Once, in a drought-hit village of India, a farmer began to work. Seing the futility of his activity, Lord Shiva appeared to advise the poor creature. "What purpose does your ploughing serve? There will be no rain, as I've ordained it."

"You made the world, my lord," replied the farmer, "and you made the Law that sustains it. If I'll do my part, I'm sure the Law will take care of the rest."

"Do you imply that the Law is greater than Me?" thundered the deity, "You shall witness this contest, and retract your very thoughts." So saying, he went to Amaravati, abode of Indra, the raingod, and commanded him to withold the rainclouds from that region.

"I'm bound by Your Law, sire," said Indra, "if the frogs of that land croak, I will have no choice but to release my rainclouds.". "Rest assured, for that shall not happen."

His next stop was of course, the Frog Union of India, who assured him compliance, under the condition that not even a single firefly would appear in front of them, in which case, Legally bound as they were, they had to croak.

Frustrated by the length of the chain of command He'd created, He went to the Firefly Adda and warned them appositely.
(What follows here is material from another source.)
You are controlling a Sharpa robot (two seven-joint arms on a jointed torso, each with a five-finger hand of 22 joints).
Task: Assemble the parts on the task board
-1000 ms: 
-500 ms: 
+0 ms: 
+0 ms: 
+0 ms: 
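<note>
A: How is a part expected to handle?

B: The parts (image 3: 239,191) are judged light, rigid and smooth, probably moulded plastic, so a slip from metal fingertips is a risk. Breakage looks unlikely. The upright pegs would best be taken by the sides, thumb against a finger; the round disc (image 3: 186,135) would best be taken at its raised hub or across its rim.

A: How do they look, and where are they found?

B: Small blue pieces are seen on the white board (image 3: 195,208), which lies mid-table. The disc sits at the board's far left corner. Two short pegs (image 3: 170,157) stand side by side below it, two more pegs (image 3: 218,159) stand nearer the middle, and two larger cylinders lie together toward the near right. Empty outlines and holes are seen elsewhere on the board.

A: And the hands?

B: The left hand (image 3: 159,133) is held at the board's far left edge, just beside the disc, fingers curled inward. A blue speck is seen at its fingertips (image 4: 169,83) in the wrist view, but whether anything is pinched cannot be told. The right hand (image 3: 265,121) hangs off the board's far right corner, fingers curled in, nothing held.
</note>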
Luckily for Him, the unhappy chain ended there.

That very evening however, it rained in adequate amount in that village. Dumbfounded at the occurence, the Lord rushed to Indra, who palefacedly explained that the frogs had done the mischief. The frogs placed the blame upon the fireflies. But the fireflies denied it.

Being omniscient, Mahadev knew the fireflies weren't lying, and so He went back to the frogs, who vehemently maintained that they'd spotted a firefly, and that one was blinking even right now. Indeed, the Lord spotted a blinking light in the fields, and went to investigate.

It turned out to be our hardworking farmer, who was now weeding the fields by torchlight, which due to his bobbing action, seemed to look like a firefly from afar. Thus defeated by His own Law, the Lord Ashutosh, returned to his abode.

I'd read this story when I was younger, at which time it didn't sound half as silly. Reasoning apart, the moral of this story is a serious one. Humans invented the game of chess, and the rules of playing it. Humans are also the players, and when they descend in the form of the chess pieces, they're bound by those very rules. So it is ordained in this Game of Life, that if we do our part in acomplishing our goals, not even the Creator can conspire to prevent their fulfilment.

With this, I close this blog, and proceed to partake of Sunday Lunch.